What you need to do ▸ Only the lines from the start of the data through the one containing "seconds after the" belong in your answer; return them exactly.

Given information ▸
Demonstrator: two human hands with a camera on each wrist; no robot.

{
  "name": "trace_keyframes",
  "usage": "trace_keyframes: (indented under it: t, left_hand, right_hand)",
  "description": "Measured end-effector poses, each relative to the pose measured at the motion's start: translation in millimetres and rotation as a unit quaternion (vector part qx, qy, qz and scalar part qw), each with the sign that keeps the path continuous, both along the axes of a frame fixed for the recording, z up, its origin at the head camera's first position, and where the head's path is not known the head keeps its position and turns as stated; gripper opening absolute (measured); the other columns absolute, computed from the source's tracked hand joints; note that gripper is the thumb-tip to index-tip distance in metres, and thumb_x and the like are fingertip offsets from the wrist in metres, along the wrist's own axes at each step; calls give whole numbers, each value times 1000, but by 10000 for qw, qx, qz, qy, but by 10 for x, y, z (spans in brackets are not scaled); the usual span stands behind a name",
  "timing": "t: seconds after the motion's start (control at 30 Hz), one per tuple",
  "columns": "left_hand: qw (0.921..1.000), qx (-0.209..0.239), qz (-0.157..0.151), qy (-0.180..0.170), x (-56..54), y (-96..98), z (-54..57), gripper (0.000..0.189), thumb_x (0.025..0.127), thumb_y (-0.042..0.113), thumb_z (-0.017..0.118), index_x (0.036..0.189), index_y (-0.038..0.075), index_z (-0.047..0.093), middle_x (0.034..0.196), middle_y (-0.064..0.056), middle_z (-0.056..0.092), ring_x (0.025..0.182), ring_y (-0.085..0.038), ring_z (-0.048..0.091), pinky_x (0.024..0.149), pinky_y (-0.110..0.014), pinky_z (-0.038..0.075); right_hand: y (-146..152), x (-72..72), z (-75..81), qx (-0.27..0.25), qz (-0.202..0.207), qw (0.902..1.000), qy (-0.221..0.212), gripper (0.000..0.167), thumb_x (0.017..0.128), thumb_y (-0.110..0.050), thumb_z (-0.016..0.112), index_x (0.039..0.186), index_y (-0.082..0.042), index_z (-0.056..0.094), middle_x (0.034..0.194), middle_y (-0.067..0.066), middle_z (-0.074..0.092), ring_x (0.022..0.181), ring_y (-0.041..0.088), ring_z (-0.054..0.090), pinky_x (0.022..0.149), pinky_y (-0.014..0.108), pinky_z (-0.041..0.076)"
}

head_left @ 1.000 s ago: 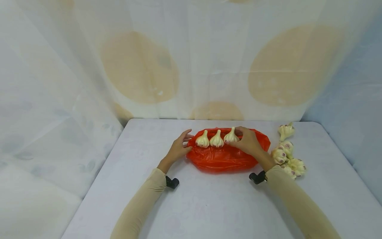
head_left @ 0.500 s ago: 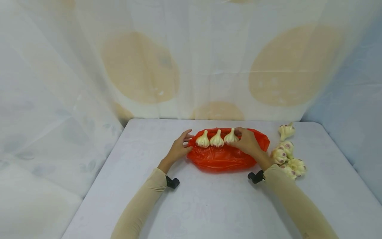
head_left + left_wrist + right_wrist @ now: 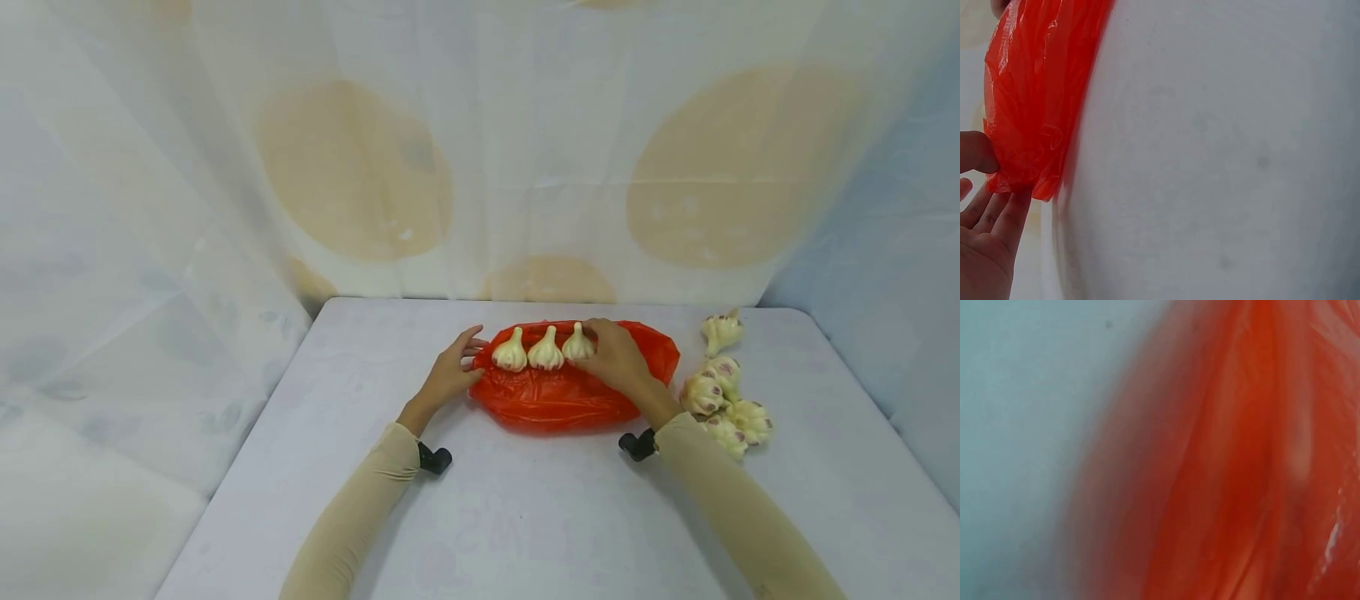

Answer below ▸
Demonstrator: two human hands with a camera on each wrist; no robot.

{
  "name": "trace_keyframes",
  "usage": "trace_keyframes: (indented under it: t, left_hand, right_hand)",
  "description": "Measured end-effector poses, each relative to the pose measured at the motion's start: translation in millimetres and rotation as a unit quaternion (vector part qx, qy, qz and scalar part qw), each with the sign that keeps the path continuous, both along the axes of a frame fixed for the recording, z up, its origin at the head camera's first position, and where the head's path is not known the head keeps its position and turns as stated; gripper opening absolute (measured); the other columns absolute, computed from the source's tracked hand joints; note that gripper is the thumb-tip to index-tip distance in metres, and thumb_x and the like are fingertip offsets from the wrist in metres, along the wrist's own axes at each step; calls give whole numbers, each value times 1000, but by 10000 for qw, qx, qz, qy, but by 10 for x, y, z (spans in brackets are not scaled); the usual span stands behind a name",
  "timing": "t: seconds after the motion's start (control at 30 Hz), one per tuple",

There is nothing more to the output.